[TASK ITEM]
From the listing below, output only the lines starting at the line that has "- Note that" and ending at the line that has "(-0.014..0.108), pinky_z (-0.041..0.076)", exactly as they appear, ends included.

▶

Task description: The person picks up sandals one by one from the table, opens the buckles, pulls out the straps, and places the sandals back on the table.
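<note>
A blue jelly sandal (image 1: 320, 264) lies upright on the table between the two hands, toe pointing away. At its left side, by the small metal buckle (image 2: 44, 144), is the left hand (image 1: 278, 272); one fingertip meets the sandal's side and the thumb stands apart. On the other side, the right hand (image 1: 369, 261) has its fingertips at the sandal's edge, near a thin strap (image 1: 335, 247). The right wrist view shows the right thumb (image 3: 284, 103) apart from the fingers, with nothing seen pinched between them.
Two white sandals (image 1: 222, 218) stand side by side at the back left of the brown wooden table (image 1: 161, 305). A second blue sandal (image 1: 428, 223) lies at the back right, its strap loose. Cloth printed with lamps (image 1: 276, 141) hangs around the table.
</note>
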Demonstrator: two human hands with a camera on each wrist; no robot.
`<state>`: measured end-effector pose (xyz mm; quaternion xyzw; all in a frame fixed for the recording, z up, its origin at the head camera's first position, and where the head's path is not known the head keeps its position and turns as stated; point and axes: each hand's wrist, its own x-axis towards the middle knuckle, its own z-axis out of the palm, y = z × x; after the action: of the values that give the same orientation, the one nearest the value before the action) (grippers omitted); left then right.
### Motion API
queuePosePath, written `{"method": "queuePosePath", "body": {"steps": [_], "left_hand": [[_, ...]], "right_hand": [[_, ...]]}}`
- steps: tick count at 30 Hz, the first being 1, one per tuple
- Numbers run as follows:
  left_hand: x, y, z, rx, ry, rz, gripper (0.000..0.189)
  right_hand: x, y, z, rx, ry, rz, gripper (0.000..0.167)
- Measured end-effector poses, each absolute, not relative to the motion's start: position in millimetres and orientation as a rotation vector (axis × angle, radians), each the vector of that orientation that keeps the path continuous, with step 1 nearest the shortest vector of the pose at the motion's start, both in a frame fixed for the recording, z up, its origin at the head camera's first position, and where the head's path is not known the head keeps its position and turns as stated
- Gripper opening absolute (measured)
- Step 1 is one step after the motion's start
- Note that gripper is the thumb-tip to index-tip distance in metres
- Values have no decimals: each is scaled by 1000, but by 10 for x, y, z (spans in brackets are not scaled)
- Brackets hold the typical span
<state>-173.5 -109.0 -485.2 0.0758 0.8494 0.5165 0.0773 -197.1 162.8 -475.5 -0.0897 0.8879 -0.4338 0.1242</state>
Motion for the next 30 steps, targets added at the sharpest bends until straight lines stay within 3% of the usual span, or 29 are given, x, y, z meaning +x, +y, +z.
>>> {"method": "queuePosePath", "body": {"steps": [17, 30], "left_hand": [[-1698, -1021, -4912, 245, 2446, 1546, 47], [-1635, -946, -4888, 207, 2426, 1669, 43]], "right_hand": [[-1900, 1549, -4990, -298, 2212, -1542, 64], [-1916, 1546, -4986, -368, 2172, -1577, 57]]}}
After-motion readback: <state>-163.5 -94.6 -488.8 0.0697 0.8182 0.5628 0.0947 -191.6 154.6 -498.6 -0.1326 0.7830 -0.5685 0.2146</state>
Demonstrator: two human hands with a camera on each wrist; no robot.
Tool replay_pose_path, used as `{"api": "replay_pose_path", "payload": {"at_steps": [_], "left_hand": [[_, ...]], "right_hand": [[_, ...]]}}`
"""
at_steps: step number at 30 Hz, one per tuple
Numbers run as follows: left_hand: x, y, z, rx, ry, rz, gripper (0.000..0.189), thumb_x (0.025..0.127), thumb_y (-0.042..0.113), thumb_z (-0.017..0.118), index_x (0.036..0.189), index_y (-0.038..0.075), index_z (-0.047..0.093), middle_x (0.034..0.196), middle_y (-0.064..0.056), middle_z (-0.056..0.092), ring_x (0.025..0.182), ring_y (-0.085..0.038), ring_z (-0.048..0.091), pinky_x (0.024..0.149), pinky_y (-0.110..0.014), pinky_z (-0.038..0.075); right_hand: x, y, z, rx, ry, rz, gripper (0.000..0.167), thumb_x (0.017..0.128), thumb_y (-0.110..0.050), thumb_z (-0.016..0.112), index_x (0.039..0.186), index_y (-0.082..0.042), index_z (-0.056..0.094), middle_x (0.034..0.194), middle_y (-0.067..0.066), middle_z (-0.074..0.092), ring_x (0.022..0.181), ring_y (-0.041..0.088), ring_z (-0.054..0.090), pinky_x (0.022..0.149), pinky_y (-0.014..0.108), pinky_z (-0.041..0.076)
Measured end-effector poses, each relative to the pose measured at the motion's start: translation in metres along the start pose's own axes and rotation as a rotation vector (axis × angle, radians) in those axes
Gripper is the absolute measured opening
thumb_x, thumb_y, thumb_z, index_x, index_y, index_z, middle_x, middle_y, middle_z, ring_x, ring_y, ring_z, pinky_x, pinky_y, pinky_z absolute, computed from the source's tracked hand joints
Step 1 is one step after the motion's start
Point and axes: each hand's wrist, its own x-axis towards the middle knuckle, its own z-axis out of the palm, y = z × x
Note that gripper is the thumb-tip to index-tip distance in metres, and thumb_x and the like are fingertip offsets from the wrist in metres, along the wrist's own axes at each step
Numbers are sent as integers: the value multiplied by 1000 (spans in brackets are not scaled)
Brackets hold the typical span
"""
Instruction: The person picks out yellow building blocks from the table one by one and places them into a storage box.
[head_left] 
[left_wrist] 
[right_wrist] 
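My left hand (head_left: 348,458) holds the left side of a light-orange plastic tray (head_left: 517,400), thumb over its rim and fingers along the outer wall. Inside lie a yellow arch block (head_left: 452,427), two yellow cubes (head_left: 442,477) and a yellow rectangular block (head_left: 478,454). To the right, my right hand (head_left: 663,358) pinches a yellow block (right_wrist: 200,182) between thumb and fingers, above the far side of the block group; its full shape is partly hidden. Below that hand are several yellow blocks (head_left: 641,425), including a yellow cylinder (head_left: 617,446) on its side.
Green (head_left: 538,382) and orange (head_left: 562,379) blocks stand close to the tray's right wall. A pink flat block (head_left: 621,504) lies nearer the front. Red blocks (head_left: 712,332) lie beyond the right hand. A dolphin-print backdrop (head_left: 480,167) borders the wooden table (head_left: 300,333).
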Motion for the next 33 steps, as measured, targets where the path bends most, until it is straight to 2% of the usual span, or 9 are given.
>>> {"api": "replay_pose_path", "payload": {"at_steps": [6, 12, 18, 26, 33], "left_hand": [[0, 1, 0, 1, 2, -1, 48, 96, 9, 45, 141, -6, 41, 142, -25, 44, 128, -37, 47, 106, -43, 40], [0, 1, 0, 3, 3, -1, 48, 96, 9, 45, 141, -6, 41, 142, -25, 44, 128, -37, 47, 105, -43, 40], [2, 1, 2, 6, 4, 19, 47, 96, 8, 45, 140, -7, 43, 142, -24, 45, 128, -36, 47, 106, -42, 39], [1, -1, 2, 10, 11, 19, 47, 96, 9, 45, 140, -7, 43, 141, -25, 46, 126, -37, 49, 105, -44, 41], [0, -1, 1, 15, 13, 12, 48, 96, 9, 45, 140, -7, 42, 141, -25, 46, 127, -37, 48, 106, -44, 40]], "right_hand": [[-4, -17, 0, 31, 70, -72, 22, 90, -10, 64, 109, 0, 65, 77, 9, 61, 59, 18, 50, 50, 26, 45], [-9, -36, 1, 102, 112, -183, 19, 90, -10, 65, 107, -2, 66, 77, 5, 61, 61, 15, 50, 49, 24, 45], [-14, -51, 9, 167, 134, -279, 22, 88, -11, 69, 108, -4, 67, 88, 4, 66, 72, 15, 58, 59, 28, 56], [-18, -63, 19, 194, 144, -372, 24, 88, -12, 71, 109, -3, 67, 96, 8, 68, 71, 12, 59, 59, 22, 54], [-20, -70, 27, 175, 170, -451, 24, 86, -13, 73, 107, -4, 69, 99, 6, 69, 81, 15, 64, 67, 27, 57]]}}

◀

[EXERCISE ANSWER]
- Note that gripper is the thumb-tip to index-tip distance in metres
- Values have no decimals: each is scaled by 1000, but by 10 for x, y, z (spans in brackets are not scaled)
- Brackets hold the typical span
<state>-173.5 -109.0 -485.2 0.0758 0.8494 0.5165 0.0773 -197.1 162.8 -475.5 -0.0897 0.8879 -0.4338 0.1242</state>
Motion for the next 30 steps, targets added at the sharpest bends until straight lines stay within 3% of the usual span, or 29 are given, x, y, z meaning +x, +y, +z.
>>> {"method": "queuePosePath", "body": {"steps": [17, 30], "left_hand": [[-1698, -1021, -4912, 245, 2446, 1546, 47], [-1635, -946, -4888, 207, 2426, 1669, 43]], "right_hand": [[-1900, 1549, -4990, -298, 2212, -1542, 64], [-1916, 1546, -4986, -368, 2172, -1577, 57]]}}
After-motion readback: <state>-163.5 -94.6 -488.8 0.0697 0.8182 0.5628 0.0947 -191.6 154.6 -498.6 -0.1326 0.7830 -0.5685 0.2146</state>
Demonstrator: two human hands with a camera on each wrist; no robot.
Tool replay_pose_path, used as `{"api": "replay_pose_path", "payload": {"at_steps": [_], "left_hand": [[_, ...]], "right_hand": [[_, ...]]}}`
"""
at_steps: step number at 30 Hz, one per tuple
Numbers run as follows: left_hand: x, y, z, rx, ry, rz, gripper (0.000..0.189), thumb_x (0.025..0.127), thumb_y (-0.042..0.113), thumb_z (-0.017..0.118), index_x (0.036..0.189), index_y (-0.038..0.075), index_z (-0.047..0.093), middle_x (0.034..0.196), middle_y (-0.064..0.056), middle_z (-0.056..0.092), ring_x (0.025..0.182), ring_y (-0.085..0.038), ring_z (-0.048..0.091), pinky_x (0.024..0.149), pinky_y (-0.110..0.014), pinky_z (-0.038..0.075); right_hand: x, y, z, rx, ry, rz, gripper (0.000..0.167), thumb_x (0.017..0.128), thumb_y (-0.110..0.050), thumb_z (-0.016..0.112), index_x (0.039..0.186), index_y (-0.082..0.042), index_z (-0.056..0.094), middle_x (0.034..0.194), middle_y (-0.067..0.066), middle_z (-0.074..0.092), ring_x (0.022..0.181), ring_y (-0.041..0.088), ring_z (-0.054..0.090), pinky_x (0.022..0.149), pinky_y (-0.014..0.108), pinky_z (-0.041..0.076)

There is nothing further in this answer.